Most childhood cancers can be treated successfully if they are detected early and the chances of survival are as high as 77%.

The types of cancers teens get have one thing in common: cells, which are the building block of the body, grow in an uncontrolled way.

Types of cancer in children and teenagers

Childhood cancers are caused by a variety of genetic and environmental factors. Leukaemia is the most prevalent kind of cancer among all South African children. Bone cancer, or osteosarcoma can occur in teenagers during a growth spurt. Testicular cancer is also found in teenage boys.

The warning signs of cancer in children (which can also be symptoms of many other conditions or diseases) can include unexplained weight loss, headaches and vomiting, swelling and pain in the bones and joints, a lump, development of excessive bruising, bleeding, or a rash, constant infections, constant tiredness, vision changes and recurrent fevers.
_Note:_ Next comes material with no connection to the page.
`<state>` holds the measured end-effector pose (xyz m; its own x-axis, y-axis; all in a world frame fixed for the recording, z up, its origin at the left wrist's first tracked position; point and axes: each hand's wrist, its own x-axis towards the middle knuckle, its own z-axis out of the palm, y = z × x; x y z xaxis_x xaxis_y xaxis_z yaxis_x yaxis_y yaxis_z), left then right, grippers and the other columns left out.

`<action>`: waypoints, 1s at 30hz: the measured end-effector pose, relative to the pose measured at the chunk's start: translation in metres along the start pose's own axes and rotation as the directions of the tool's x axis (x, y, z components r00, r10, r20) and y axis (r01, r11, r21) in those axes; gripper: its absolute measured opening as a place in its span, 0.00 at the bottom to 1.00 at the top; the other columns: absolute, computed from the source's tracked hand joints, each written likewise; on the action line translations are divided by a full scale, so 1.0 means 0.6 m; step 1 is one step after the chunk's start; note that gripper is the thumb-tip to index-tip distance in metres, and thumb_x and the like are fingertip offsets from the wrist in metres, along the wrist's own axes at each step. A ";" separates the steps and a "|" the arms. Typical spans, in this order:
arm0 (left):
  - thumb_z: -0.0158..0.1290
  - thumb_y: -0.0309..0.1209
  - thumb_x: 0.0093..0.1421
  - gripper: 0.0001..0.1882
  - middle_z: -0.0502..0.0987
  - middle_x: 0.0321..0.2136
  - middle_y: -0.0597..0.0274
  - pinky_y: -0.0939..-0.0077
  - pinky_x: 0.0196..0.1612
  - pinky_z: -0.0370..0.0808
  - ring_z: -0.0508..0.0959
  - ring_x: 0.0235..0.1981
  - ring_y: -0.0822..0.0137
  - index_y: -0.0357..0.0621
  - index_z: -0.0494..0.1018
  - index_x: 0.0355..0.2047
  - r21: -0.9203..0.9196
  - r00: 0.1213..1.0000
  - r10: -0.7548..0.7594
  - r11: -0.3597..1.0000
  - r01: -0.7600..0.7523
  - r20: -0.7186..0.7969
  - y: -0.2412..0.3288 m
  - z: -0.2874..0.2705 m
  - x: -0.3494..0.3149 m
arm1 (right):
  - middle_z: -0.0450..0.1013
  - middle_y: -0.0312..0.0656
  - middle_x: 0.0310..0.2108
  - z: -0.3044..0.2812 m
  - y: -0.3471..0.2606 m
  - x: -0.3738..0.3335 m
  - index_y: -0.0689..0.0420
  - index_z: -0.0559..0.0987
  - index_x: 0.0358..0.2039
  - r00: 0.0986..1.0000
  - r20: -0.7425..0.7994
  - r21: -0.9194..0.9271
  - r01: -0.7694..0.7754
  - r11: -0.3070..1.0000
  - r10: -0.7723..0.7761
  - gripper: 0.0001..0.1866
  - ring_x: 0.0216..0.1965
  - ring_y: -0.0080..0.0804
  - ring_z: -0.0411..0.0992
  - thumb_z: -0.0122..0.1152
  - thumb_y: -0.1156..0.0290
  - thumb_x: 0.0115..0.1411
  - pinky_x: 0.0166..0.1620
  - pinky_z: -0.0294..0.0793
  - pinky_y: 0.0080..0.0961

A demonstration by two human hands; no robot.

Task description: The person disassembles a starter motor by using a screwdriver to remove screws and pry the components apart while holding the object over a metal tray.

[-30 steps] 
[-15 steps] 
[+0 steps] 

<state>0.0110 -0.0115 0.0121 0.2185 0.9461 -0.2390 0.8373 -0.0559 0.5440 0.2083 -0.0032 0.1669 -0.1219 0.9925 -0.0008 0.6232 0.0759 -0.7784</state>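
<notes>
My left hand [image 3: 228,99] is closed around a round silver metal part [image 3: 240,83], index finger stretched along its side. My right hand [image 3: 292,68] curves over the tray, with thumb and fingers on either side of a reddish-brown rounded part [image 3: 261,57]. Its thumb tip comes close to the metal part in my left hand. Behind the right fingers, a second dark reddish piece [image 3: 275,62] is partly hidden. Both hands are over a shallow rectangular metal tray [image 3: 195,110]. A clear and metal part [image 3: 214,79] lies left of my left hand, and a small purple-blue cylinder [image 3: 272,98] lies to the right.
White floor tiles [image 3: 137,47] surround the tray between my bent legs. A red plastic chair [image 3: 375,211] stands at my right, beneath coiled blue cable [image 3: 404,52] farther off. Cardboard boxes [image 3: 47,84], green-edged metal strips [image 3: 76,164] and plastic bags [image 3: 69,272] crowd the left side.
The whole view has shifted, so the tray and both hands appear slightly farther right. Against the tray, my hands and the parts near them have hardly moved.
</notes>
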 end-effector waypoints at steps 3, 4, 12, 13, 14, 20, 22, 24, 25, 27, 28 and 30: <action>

It is recommended that children be treated at paediatric oncology clinics wherever possible. Treatment can include surgery, radiation therapy, chemotherapy and targeted therapy. CANSA care homes can provide home-from home accommodation to patients undergoing cancer treatment at oncology clinics far from their homes. There are also facilities in Pretoria and Polokwane for parents of children being treated for cancer. Contact CANSA on 0800 22 66 22 for more information.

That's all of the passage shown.